### About this task:
Count the lines below that contain the word "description", and report only that number.

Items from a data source
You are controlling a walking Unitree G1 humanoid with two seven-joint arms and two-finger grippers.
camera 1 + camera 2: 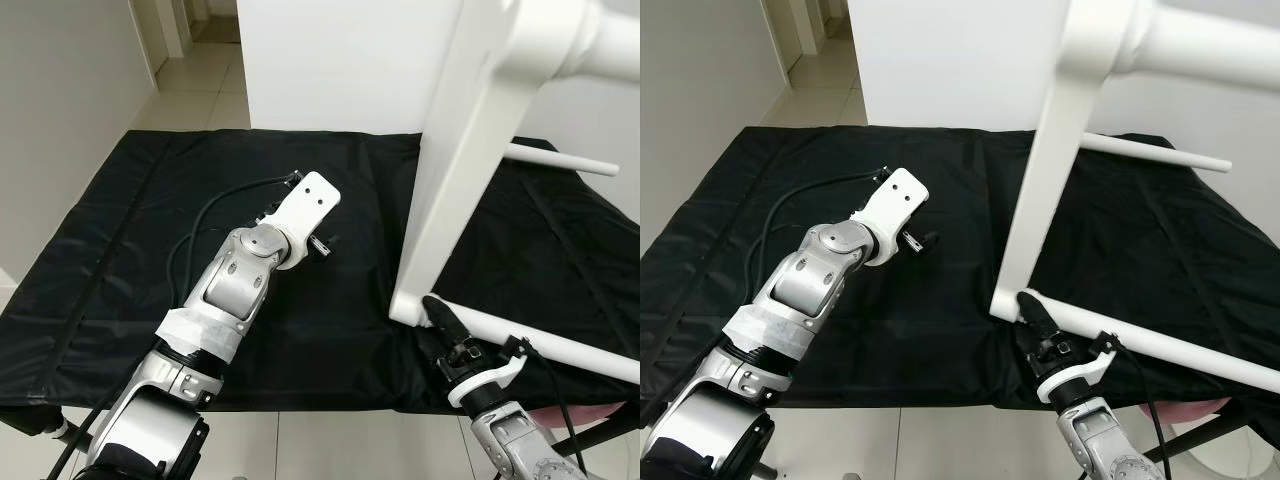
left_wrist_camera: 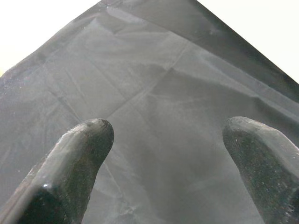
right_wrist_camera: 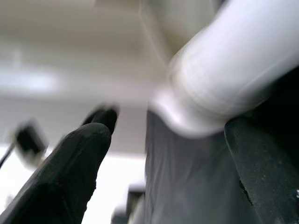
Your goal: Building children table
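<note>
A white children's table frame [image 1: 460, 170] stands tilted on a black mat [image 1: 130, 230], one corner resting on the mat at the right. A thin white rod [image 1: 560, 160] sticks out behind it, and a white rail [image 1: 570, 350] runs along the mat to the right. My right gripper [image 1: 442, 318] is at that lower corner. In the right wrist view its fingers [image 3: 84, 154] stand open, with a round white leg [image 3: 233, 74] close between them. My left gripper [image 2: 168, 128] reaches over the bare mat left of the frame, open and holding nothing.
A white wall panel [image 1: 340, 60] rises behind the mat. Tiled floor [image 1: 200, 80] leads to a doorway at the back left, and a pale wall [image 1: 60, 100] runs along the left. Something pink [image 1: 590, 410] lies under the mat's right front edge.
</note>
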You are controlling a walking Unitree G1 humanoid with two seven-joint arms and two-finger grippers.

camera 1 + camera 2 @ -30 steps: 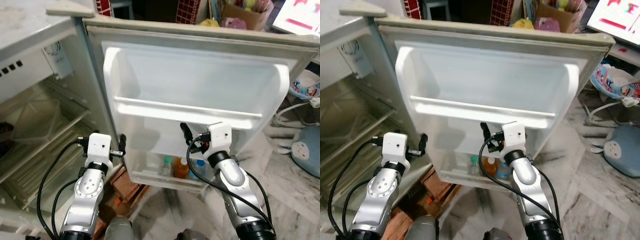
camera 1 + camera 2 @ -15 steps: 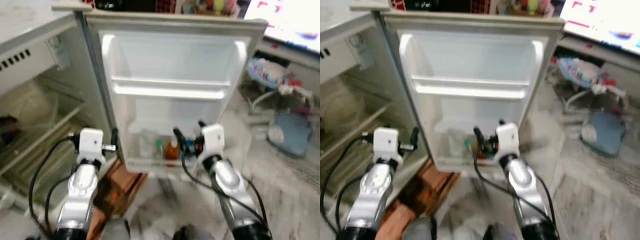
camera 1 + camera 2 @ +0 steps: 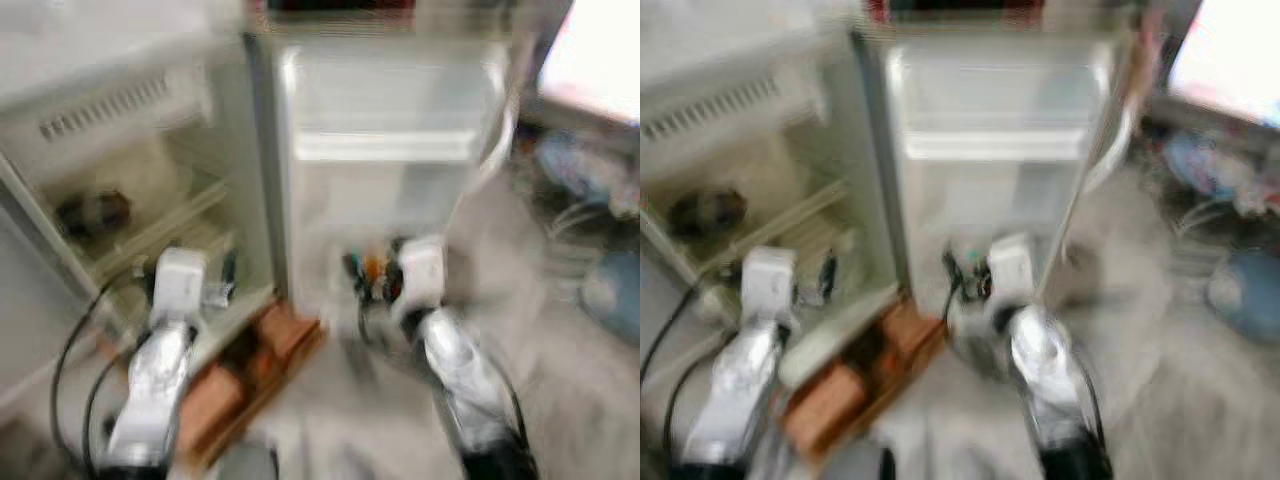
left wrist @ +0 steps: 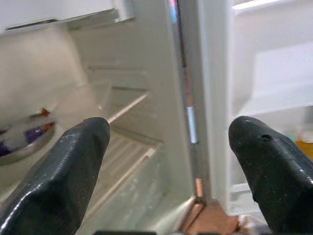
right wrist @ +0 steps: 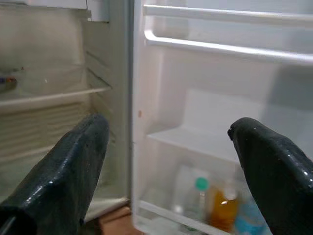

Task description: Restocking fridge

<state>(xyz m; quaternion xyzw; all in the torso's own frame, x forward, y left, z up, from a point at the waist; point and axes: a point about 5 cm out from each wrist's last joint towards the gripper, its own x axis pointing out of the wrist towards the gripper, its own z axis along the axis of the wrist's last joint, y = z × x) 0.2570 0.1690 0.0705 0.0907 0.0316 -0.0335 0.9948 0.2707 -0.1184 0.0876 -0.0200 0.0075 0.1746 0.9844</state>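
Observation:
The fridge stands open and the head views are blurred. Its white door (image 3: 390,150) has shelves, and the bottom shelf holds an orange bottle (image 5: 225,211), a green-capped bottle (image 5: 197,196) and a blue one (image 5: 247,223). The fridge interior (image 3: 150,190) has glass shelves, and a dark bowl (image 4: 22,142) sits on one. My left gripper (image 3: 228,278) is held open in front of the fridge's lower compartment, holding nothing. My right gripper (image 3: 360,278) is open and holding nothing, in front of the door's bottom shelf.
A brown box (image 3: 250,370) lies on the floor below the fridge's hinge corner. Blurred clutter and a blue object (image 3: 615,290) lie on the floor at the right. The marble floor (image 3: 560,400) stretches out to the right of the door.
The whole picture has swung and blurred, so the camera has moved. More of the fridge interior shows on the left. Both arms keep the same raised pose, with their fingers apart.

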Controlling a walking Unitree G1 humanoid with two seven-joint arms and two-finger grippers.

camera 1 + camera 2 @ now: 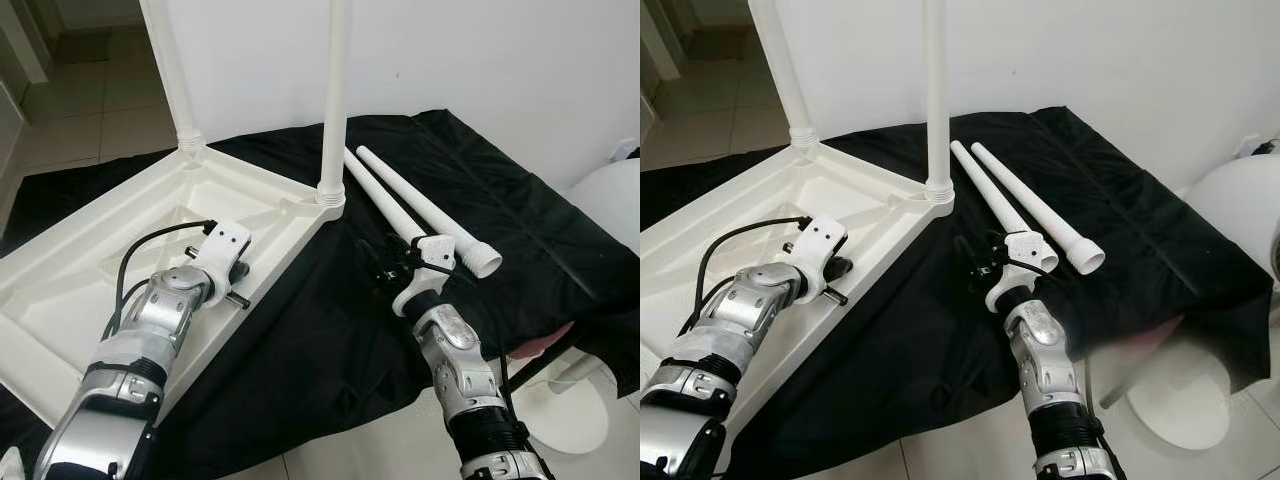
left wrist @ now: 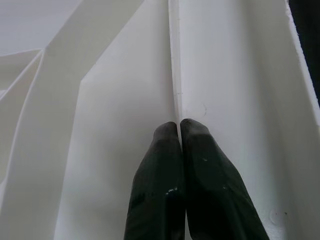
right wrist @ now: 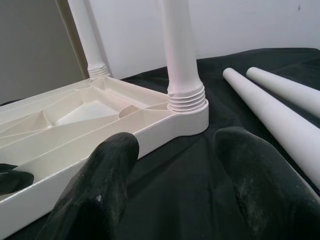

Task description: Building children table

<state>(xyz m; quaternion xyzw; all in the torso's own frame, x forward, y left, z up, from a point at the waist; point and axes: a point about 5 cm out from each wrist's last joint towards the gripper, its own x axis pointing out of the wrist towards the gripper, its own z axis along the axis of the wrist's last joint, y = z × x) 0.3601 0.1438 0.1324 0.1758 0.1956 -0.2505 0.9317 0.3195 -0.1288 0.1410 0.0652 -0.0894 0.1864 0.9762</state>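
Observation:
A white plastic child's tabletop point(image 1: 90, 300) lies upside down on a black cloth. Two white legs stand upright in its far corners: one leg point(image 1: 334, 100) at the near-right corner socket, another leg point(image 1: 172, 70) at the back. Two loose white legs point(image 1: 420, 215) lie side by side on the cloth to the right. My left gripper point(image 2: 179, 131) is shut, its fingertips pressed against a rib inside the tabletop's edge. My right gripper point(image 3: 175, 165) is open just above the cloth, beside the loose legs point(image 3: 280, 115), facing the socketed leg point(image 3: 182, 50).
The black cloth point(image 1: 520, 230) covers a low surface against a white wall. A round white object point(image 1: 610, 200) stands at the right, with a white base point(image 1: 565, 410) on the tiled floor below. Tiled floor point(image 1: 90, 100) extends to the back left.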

### The answer:
2